Pero, después de Spiegelman, ningún otro cómic había logrado la hazaña de competir a nivel de igualdad con sus homólogos estrictamente literarios hasta que llegó Jimmy Corrigan. El Chico Más Listo del Mundo, del norteamericano Chris Ware. La obra recibió un American Book Award, el galardón al mejor libro del año concedido por el suplemento literario del Village Voice y el primer premio literario otorgado por el diario británico The Guardian en 2001 y nadie se tiró de los pelos por ello. La ambición y la calidad de este trabajo de 380 páginas son de tal rotundidad que nadie osó desempolvar el viejo debate entre arte mayor y arte menor, entre cultura popular y cultura en mayúsculas. Porque era evidente: Jimmy Corrigan de Chris Ware fue, posiblemente, una de las mejores novelas publicadas ese año... con la particularidad de que era una novela contada en viñetas. Y no sólo eso: una historieta que sometía a una insólita tensión las posibilidades narrativas del medio, reinventándolo y situándolo en un nivel expresivo comparable al de la narrativa contemporánea de aliento experimental de un, pongamos por caso, David Foster Wallace.
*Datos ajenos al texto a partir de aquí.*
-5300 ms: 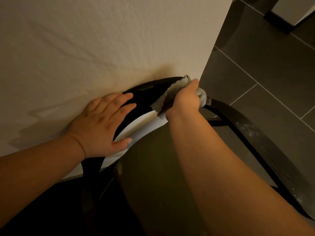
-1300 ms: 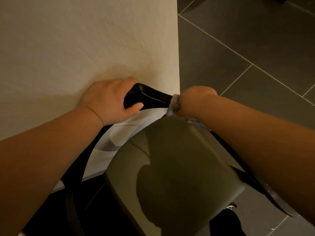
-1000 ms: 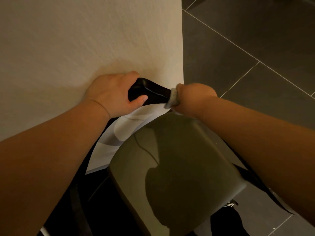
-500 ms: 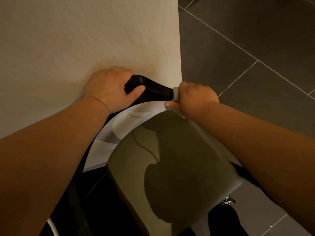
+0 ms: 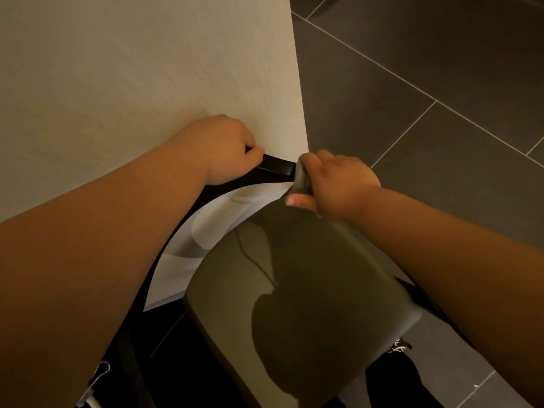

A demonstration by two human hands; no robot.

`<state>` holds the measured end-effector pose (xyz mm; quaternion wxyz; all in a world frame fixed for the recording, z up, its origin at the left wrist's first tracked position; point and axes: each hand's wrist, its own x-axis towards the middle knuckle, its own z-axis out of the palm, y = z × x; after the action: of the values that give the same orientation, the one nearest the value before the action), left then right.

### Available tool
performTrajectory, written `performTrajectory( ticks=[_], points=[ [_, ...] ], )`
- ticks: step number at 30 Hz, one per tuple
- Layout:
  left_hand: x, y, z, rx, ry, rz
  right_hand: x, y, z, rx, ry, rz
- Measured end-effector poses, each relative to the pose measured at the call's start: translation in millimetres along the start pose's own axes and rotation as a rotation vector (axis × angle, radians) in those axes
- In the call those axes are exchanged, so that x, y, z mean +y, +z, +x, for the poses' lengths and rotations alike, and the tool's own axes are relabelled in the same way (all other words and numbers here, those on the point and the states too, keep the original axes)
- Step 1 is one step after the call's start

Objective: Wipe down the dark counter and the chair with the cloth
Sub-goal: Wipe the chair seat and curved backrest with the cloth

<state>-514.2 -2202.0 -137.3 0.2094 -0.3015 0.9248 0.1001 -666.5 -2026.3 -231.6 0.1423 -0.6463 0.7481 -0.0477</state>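
Observation:
The chair has a dull olive seat (image 5: 297,293) and a curved black backrest rail (image 5: 276,167) pressed against a white wall. My left hand (image 5: 223,148) grips the rail at its top, fingers curled over it. My right hand (image 5: 335,184) holds a grey cloth (image 5: 300,179) bunched around the rail just right of the left hand, thumb under the rail near the seat's back edge. Most of the cloth is hidden inside my fist. The dark counter is not in view.
A white textured wall (image 5: 147,83) fills the upper left, its corner edge just above my hands. Dark grey floor tiles (image 5: 426,69) spread to the right. A metal binder clip (image 5: 94,381) shows at the bottom left.
Over the last second my right hand with the cloth has slid slightly along the rail, and my left hand has shifted closer to it. Five seconds ago the left hand lay flat on the wall.

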Motion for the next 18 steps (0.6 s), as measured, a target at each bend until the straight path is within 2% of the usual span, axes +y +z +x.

Auténtico camaleón estilístico con marcadas influencias de George Herriman (creador de Krazy Kat y uno de los primeros visionarios del medio), Ware escogió para este ambicioso trabajo un trazo caligráfico y detallista, sometiéndolo a una estructura secuencial regida por una suerte de musicalidad invisible. En ocasiones, la página se presenta fragmentada en pequeñísimas viñetas: en puntuales momentos de la acción, una sola imagen se apodera de toda una página, deslumbrando al lector con una arquitectura pasmosa que subraya la contingencia de los personajes. Jimmy Corrigan es la crónica de sucesivos desencuentros paterno-filiales a través de cuatro generaciones de una familia disfuncional. El protagonista, Jimmy Corrigan –que, en su infancia, contempla cómo su madre es seducida por el perdedor que encarna a Superman en una feria de coches–, recibe un buen día una carta de su padre ausente, que le invita a conocerlo. A partir de ahí, la historia desencadena un barroco mosaico de recuerdos, fantasías, miedos infantiles y soledades existenciales que culmina en un doloroso y espectacular flashback en forma de auténtico tour de force emocional: el abandono de su abuelo por parte de su bisabuelo en el marco de la Feria Mundial de Chicago de 1893. Maestro de la lentitud y esteta de la tristeza, Chris Ware cae de pie en el desafío de dar forma a un trabajo de dimensiones ciclópeas. Otras obras como Quimby the Mouse y la antología de bocetos y borradores The Acme Novelty Date Book. 1986-1995 dan fe de la enorme versatilidad gráfica de Chris Ware, otro autor capaz de trascender el ámbito de iniciados y clientes habituales de tiendas de cómics con el manejo de una ambición narrativa que ciertos prejuicios culturales se empeñaban en negarle al mundo de las viñetas.

Publicado originalmente en Mercurio nº 107, enero de 2009.